Sometimes, the kind of jobs people called Reigen in for weren't Mob's kind of thing.  
The world would be thin, malleable, almost glowing with potential, with unreality.  
The crows would be off somehow, not really birds at all.  
If there were actual birds, there were even odds they were the sort that classically had a role of psychopomp, tiny feathered shinigami, in a patch of world whose distances suddenly seemed all wrong.

Fortunately, this was always by daylight; people were braver about the strange in the daylight, believed it was less of a threat in the shining sun, and belief mattered in places like this.  
It also meant he was lucky enough that Mob, a lot of the time, was still at school while Reigen, canny, prepared, powerless, unimportant Reigen, scouted out the situation.  
Just because they wore different shapes, different rules, different stories here at home, didn't mean that their essence wasn't the same.

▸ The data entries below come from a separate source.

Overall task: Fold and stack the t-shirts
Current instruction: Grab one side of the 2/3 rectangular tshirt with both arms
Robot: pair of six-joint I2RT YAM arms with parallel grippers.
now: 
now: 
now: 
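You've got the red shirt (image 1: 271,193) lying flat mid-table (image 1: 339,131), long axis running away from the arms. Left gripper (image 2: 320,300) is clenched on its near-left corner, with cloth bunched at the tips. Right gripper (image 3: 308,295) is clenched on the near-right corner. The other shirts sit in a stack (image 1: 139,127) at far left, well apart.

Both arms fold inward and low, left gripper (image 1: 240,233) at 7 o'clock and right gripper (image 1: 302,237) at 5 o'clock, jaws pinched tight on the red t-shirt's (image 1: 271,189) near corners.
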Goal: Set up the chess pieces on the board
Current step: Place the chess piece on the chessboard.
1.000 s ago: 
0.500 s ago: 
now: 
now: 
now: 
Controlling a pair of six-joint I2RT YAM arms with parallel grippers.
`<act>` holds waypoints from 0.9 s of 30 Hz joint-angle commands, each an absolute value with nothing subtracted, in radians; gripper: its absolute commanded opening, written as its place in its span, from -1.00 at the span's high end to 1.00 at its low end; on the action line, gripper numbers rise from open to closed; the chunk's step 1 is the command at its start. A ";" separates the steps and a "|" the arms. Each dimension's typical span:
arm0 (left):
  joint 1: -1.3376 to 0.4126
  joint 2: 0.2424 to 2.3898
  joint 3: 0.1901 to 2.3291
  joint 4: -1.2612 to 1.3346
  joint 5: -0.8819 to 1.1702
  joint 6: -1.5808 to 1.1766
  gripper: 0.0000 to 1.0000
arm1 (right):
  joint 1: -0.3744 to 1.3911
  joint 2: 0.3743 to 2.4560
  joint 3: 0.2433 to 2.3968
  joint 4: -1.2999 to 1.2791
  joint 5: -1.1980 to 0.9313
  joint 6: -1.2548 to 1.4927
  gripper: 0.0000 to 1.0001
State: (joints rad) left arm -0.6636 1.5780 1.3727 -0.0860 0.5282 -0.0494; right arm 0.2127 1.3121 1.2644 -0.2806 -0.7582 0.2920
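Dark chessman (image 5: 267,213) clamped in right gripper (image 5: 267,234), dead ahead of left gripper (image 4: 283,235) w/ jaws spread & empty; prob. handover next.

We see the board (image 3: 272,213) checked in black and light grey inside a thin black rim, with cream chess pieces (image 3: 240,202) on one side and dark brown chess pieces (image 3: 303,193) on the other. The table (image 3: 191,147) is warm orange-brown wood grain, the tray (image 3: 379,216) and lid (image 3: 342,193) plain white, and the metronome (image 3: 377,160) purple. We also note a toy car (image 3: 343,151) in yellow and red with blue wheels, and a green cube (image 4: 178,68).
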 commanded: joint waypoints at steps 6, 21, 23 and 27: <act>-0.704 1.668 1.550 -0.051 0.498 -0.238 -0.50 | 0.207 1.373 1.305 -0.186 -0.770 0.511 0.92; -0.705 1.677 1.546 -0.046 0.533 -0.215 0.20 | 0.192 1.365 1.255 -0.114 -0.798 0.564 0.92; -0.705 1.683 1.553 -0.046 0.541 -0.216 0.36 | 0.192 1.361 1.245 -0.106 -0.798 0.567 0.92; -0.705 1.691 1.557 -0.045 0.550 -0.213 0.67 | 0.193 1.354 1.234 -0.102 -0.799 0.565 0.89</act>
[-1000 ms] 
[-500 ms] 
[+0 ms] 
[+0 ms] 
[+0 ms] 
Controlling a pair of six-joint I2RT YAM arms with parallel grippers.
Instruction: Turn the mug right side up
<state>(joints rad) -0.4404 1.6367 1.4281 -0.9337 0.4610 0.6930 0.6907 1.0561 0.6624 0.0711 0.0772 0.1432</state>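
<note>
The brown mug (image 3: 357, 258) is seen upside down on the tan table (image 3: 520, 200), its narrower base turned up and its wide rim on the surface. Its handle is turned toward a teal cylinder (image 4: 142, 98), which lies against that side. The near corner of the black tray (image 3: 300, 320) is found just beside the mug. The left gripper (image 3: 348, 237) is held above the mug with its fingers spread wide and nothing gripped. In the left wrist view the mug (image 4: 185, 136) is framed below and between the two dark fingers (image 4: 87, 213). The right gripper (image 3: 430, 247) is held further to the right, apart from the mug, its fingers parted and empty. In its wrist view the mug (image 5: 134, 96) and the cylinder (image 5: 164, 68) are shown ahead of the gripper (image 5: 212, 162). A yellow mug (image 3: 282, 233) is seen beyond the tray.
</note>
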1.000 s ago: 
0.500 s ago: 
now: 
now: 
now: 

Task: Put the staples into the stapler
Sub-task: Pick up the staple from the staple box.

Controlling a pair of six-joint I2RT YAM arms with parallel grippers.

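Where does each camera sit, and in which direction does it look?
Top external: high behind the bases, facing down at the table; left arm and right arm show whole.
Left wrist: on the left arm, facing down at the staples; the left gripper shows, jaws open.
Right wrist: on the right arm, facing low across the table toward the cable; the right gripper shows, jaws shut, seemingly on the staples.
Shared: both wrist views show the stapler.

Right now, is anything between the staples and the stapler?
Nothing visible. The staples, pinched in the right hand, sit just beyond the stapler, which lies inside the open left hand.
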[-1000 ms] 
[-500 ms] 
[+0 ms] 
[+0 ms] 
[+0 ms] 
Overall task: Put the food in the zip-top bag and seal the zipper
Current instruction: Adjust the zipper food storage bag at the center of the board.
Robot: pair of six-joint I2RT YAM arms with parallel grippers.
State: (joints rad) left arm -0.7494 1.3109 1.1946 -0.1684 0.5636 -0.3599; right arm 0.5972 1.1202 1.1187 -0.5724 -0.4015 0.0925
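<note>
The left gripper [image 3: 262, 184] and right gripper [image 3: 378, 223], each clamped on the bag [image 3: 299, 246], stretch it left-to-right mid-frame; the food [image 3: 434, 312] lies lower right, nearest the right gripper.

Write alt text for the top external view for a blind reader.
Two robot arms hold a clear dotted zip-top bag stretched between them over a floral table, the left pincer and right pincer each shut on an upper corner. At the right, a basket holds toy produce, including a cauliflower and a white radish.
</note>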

So he made sure that Serizawa wore an iron bracelet, and handed the man half his ofuda.  
Different places, different rules.

But salt was purifying and iron was the death of stars.  
Even if they didn't work so much against human spiritual power, here they were vital.

"Ah. Reigen? I don't sense any spirits yet."

"You won't. Spirits usually have enough sense to stay away from places like this. Well, not that they'll last long if they don't."

"Reigen?"

"Keep the bracelet on. It's iron. It'll help. Don't give away your name to anything."

"Don't you mean to anyone? Re..." A glance might not have shut most people up, but just because Serizawa was gaining confidence didn't mean he wasn't still an anxious mess of nerves and insecurities overly sensitive to other people's moods. Serizawa gasped for air for a moment around the half-a-name still stuck in his throat, and then settled on a slightly wavery: "Sir?"

"Yeah, not to anyone either."

At least it wasn't a missing child this time. Re-learning how to play the biwa was a bitch.

**Author's Note:**

> "Right, don't say thank you or please, because they twist those to mean you owe them, so use other words instead. Ah. Well, we'll just be hoping for yousei, they're generally not too, uh, extreme."
> 
> "Ah, sir? What is the more extreme thing you're expecting?"
> 
> "If you say their name in places like this, there's more of a chance of them showing up. So you can ask me when we're back at the office. Also, that sir stuff is making me kind of uncomfortable. I went by Reign in university, so, you can use that, if you feel like it."
> 
> "Ah, you went by a different name in university?"
> 
> "Local tradition. I got a lot of names. Of course, only an idiot would pick something... fancy like that, but ey, I was a dumb kid."  
> Only the foolishly naive and unknowing would pick a name fit for Royalty.
> 
>  
> 
> So I was going to come up with something where Reigen took on a local child-stealing fairy, possibly one that had stolen Mob, and won because it was a weak fairy in a country of youkai and tsukumogami and spirits, and didn't expect to go up against someone who'd survived fairy royalty.  
> Have this set of drabblets instead.


End file.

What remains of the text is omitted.